Let S=BESTMED(Q,P,C_i,C_d,C_s), where C_dis the deletion cost function, C_iis the substitution cost functions, and BESTMED( . . . ) returns the score of the first element in the last column of the MED cost matrix that is ≦S_max(or ∞ otherwise). Then emit Q as a keyword occurrences if S≦S_max. For each node linked to the current node, perform V-best token set merging of the current node's token set into the target node's token set.
A number of optimisations can be used to improve throughput of this search process. In particular, MED calculations can be aggressively optimised to reduce processing time. One such optimisation is to only calculate successive columns of the MED matrix if the minimum element of the current column is less than S_max, since by definition the minimum of a MED matrix column is always greater than or equal to the minimum of the previous column.
Another optimisation is the removal of lattice traversal from query-time processing. Since the paths traversed through the lattice are independent of the queried phone sequence (traversal is done purely by maximum likelihood), it is possible to perform the lattice traversal during the speech preparation stage and hence only store the observed phone sequences at each node for searching at query-time. Therefore, if the maximum query phone sequence length is fixed at N_maxand the maximum sequence match score is preset at S_max, it is only necessary to store observed phone sequences of length M_max=N_max+MAX(C_i)×S_maxfor searching at query time. Query-time processing then reduces to simply calculating the MED between each stored observed phone sequence Q(Θ,i) and the target phone sequence P=(p₁, p₂, . . . p_N).
This optimisation results in a significant reduction in the complexity of query-time processing. Whereas in the previous approach, full Viterbi traversal was required, processing using this optimised approach is now a linear progression through a set of observed phone sequences. The improved lattice building algorithm is as follows.
Firstly the recognition lattice is constructed using the same approach as in the basic method discussed above. Let A={ }, where A is the collection of observed phone sequences. For each node in the phone-lattice, where node list traversal is done in time-order, for each token in the top K scoring tokens in the current node, let Q=(q₁, . . . , q_Mmax) be the observed phone sequence obtained by traversing the token history backwards M_maxlevels.
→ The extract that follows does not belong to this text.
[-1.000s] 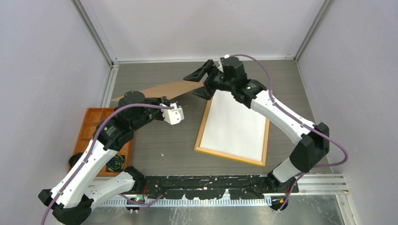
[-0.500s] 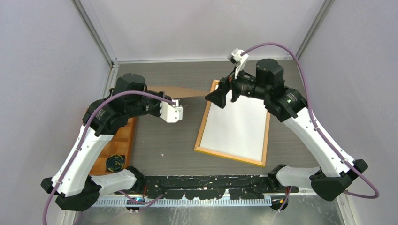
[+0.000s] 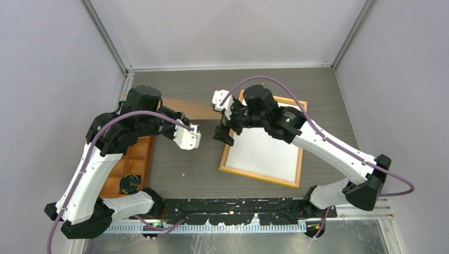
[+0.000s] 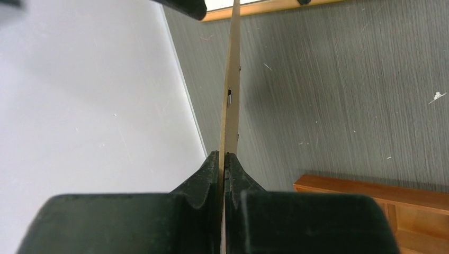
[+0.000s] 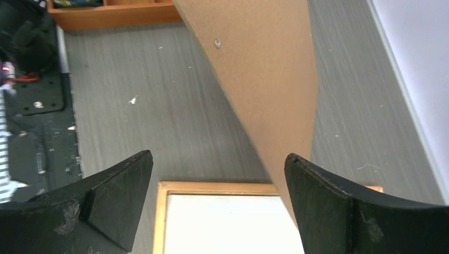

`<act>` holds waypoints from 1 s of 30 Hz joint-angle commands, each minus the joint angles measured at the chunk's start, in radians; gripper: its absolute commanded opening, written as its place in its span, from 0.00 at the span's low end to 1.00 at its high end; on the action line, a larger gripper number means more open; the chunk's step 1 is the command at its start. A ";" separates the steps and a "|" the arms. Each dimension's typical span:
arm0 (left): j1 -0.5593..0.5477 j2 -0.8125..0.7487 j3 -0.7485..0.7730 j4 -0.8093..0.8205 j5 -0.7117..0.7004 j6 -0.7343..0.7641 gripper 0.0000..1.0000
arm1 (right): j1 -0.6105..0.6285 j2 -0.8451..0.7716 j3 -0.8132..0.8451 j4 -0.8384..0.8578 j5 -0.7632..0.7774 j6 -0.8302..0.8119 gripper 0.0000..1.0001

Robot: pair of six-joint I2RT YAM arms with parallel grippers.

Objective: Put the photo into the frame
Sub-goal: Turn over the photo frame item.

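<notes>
The frame (image 3: 259, 178) lies face down right of centre, its wood-coloured rim up. Inside it lies the photo (image 3: 265, 151), plain white back up. My left gripper (image 3: 189, 131) is shut on the thin edge of the brown backing board (image 3: 193, 108), held tilted above the table left of the frame. In the left wrist view the board (image 4: 231, 79) runs edge-on out of the shut gripper (image 4: 225, 157). My right gripper (image 3: 225, 127) hovers open over the frame's left edge. In its wrist view the gripper (image 5: 217, 159) holds nothing, with the board (image 5: 265, 69) ahead and the frame (image 5: 212, 188) below.
An orange compartment tray (image 3: 135, 156) stands at the left, partly under my left arm, with a round black part (image 3: 128, 184) in its near compartment. White walls close in the table on three sides. The black base rail (image 3: 233, 205) runs along the near edge.
My right arm has swung from the board's far end at the back down to the frame's left edge, jaws open. My left gripper has shifted the board slightly left and nearer.
</notes>
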 commanded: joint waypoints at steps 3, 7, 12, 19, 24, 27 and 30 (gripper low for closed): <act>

The sequence Q is the appended to the collection A, for each node linked to the current node perform V-best token set merging of the current node's token set into the target node's token set. The observed phone sequence collection is the stored for subsequent searching.
The recognition lattice can now be discarded as it is no longer required for query-time searching, this allows the considerably simpler query time search algorithm. Firstly the previously computed observed phone sequence collection for the current utterance then for each member, Q of the collection of observation sequences, A Let S=BESTMED(Q,P,Ci,Cd,Cs) then emit Q as a putative occurrence if S≦S_max.
Both of the above discussed algorithms utilise a Minimum Edit Distance (or Levenstien distance) Cost matrix. The Levenstein distance measures the minimum cost of transforming one string to another. Transformation is performed by successive applications of one of four transformations matching, substitution, insertion and deletion. Typically, each transformation has an associated cost, and hence implicitly the Levenstein algorithm must discover which sequence of transformations results in the cheapest total transformation cost.
In a further embodiment of the present invention the sequences stored within the sequence database may be grouped together to form what the applicant calls hypersequences using a number of predefined criteria.
FIG. 4 illustrates the basic hypersequence generation process 300, here the set of observed sequences 301 generated during the sequence generation process discussed above are grouped together to form a set of hypersequences 302 in accordance with number of predefined criteria (hypersequence rules) 303. The resulting set of observed hypersequences are then stored the hypersequence database 213.
A single hypersequence may then be used to represent each group of sequences. If a sensible hypersequence mapping is used, then at search time, it is possible to simply search the hypersequence database to identify which hypersequences (and thus which corresponding groups of sequences) are most likely to yield a match for the target sequence.
In this way, the sequence database can be represented using a hierarchical structure. Since a hierarchically structured database can be more efficiently searched than a flat structured database, the entire speech retrieval process becomes significantly faster and thus more scalable for large database search tasks.
A significant factor that affects the overall performance gain in hypersequence based searching is the structure of the hypersequence mapping. Let Ξ(θ) be defined as a hypersequence mapping that maps a sequence θ to its corresponding hypersequence
. In order to produce a hypersequence domain that has a smaller search space than the sequence database, the mapping Ξ must be an N→1 mapping. Thus the inverse mapping Ξ⁻¹(
) which maps a hyper sequence to its set of associated sequences (or hypersequence cluster) must be a 1→N mapping.
The hypersequence mapping can thus be considered as a compressing transform, with a compression factor δ. The larger the value of a the more restricted hypersequence search space which results in a faster hypersequence database search. However, too large a value of δ results in a very large number of sequences being associated with each hypersequence, thus resulting in a greater amount of subsequence processing required during the refined search of the sequence database.
Thus the mapping function Ξ(θ) should be selected such that it provides a compromise between domain compression and the average size of the resulting hypersequence sequence clusters. In this particular instance a sequence is mapped to a hypersequence on a per-element basis. That is, given a sequence θ of length N a hypersequence is generated by performing a per-element mapping of each element of θ to result in a hypersequence of length N. Thus the hypersequence transform has the following form:
Ξ(θ^k)=(ξ(θ₁ ^k),ε(θ₂ ^k), . . . ε(θ_N ^k)) 14
Then development of the hypersequence transform reduces to a careful selection of the form of the element mapping function ε(x). A number of forms for this element mapping function may be applied a number of which are detailed below.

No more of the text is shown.